**WHAT THE TASK ASKS:** Could you print exactly the lines of the listing below, starting at the line that has "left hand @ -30" and ending at the line that has "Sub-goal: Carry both", and only those lines?

**RECORDS TO PROCESS:**
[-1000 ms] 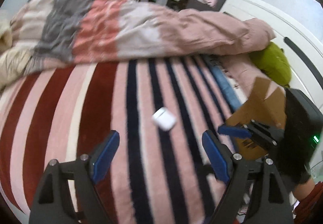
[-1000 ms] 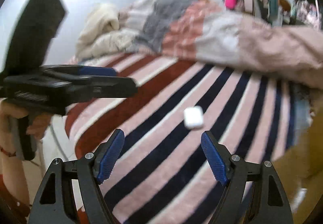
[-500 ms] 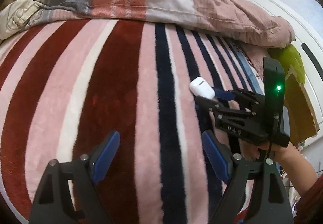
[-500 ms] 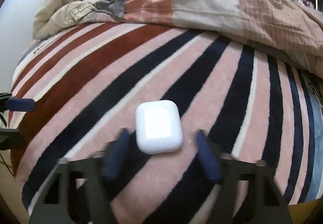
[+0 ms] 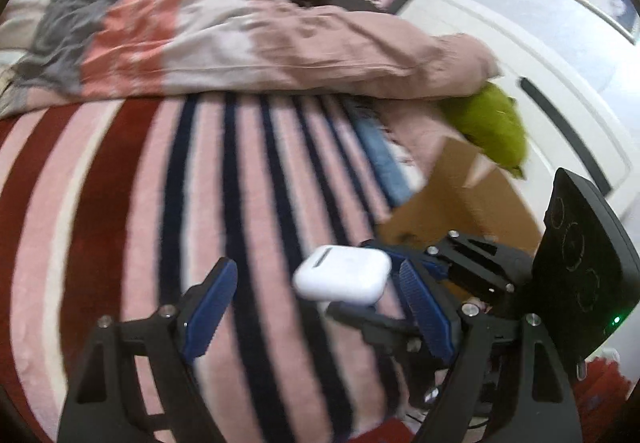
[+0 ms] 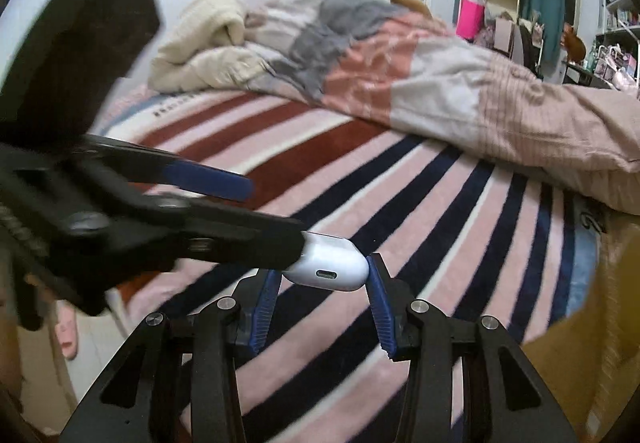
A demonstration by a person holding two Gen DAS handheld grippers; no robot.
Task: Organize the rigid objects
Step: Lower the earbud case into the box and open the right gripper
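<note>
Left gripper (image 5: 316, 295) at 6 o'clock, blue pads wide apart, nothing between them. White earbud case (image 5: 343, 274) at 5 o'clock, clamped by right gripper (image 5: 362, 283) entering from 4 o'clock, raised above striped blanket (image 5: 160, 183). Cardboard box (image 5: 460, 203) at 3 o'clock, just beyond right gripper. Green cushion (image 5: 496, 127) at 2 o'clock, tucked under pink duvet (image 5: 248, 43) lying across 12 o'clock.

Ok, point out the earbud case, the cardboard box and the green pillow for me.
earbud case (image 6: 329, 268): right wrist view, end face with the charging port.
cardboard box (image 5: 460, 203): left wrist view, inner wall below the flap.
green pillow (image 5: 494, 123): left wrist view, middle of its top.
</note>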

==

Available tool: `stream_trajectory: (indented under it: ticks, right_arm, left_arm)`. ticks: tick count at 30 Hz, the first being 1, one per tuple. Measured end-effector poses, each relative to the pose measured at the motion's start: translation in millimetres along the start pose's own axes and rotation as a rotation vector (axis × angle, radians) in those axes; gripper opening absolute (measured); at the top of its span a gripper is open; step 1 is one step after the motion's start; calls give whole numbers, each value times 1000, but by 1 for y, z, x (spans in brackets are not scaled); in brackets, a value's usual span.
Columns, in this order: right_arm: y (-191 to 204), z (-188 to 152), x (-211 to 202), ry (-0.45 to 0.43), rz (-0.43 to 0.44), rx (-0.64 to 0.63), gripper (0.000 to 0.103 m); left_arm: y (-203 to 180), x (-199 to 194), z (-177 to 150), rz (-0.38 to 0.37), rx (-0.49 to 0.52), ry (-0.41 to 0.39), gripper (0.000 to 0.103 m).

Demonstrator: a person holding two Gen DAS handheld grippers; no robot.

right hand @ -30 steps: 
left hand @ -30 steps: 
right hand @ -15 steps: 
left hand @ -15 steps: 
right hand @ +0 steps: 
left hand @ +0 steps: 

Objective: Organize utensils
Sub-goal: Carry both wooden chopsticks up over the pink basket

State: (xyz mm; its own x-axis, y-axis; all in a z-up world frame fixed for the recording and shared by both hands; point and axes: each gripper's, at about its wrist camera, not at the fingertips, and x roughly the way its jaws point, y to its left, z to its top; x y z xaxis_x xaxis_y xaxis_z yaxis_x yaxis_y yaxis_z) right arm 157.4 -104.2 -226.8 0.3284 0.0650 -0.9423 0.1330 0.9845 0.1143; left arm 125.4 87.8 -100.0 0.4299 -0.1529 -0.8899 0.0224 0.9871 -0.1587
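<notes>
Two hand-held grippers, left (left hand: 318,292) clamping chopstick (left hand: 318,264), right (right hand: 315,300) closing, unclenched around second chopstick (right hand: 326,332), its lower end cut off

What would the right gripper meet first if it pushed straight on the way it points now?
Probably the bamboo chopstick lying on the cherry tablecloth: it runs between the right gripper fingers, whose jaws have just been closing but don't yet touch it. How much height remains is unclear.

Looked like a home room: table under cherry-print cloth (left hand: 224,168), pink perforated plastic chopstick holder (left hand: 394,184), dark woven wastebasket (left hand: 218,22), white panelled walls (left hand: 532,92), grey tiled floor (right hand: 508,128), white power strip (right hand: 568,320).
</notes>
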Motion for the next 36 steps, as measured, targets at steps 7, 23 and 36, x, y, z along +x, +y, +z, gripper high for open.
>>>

**EXPECTED OUTPUT:**
left hand @ -30 steps: 
right hand @ -15 steps: 
left hand @ -15 steps: 
right hand @ +0 steps: 
left hand @ +0 steps: 

Objective: Organize utensils
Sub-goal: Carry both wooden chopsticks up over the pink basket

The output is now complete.